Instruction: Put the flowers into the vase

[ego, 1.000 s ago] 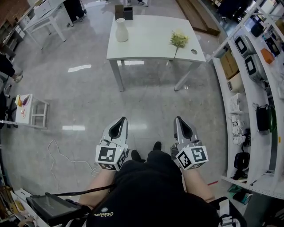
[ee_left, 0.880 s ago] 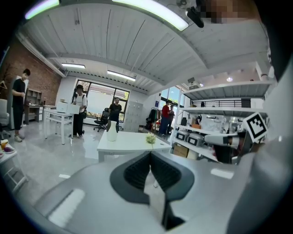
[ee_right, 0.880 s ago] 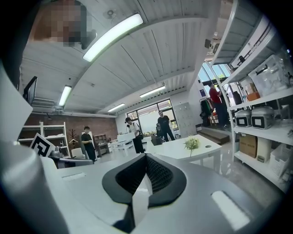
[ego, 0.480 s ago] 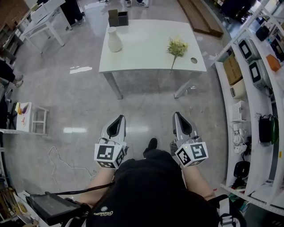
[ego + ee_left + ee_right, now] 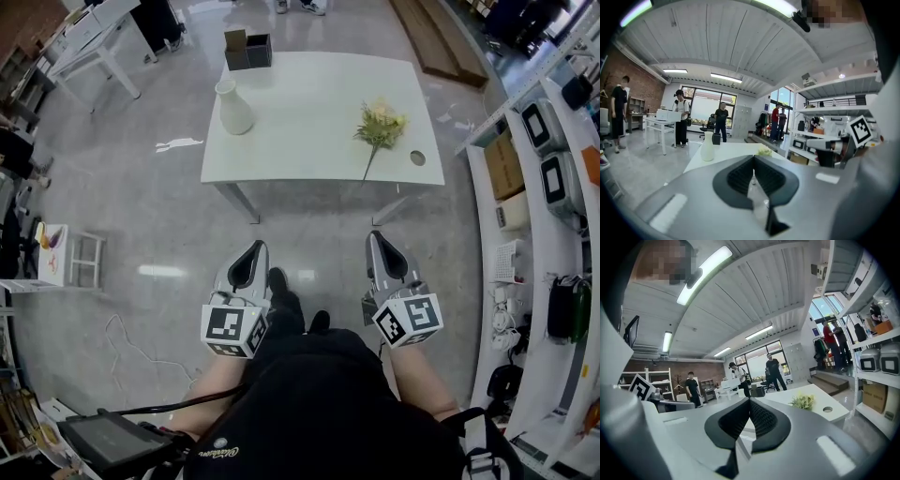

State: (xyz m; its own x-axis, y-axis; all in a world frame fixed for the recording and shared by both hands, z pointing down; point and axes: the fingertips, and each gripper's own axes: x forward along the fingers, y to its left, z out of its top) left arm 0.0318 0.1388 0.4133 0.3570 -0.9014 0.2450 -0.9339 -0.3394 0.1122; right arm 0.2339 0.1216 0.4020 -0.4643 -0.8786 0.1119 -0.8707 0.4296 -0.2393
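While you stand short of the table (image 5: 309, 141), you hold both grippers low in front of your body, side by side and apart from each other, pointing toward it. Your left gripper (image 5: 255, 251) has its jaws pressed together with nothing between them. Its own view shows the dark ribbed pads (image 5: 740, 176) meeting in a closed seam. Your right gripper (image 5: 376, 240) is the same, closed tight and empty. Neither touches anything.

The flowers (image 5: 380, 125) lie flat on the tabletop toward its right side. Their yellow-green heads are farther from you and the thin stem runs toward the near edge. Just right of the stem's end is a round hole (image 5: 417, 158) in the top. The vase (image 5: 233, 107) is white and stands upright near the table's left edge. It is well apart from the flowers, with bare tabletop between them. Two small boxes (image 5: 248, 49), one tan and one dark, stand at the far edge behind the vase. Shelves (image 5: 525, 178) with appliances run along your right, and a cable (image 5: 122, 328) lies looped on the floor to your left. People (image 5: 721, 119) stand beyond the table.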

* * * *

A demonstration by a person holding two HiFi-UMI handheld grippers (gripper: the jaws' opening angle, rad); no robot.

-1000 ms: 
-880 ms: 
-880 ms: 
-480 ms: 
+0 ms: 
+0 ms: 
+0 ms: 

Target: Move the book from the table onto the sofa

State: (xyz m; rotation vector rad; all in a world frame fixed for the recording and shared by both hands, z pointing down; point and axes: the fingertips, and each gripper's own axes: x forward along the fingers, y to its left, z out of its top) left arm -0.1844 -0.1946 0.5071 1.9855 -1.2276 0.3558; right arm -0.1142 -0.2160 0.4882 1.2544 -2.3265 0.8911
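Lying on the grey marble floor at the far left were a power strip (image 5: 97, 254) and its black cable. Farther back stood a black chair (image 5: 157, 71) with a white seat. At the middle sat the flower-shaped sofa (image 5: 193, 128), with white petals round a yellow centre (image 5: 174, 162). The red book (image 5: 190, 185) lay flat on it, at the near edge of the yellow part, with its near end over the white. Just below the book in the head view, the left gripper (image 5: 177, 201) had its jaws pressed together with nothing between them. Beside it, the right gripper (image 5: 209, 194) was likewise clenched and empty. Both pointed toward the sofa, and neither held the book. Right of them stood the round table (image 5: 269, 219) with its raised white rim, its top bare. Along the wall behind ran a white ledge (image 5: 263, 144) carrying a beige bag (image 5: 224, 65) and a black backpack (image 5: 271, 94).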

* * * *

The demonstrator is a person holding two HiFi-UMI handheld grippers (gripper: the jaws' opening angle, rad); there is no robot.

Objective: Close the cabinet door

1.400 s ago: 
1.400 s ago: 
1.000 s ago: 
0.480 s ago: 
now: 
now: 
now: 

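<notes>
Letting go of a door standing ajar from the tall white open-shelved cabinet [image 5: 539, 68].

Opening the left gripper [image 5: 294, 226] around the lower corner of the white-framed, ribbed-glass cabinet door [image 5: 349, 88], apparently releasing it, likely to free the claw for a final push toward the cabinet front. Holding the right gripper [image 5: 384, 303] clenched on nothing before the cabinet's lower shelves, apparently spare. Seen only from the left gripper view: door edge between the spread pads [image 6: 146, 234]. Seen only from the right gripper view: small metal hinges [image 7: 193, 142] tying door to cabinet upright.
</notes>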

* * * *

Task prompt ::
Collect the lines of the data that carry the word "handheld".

Written solution ::
A demonstration by a person holding two HiFi-UMI handheld grippers (gripper: the jaws' opening angle, rad); no robot.
The demonstrator is a person holding two HiFi-UMI handheld grippers (gripper: the jaws' opening angle, rad); there is no robot.

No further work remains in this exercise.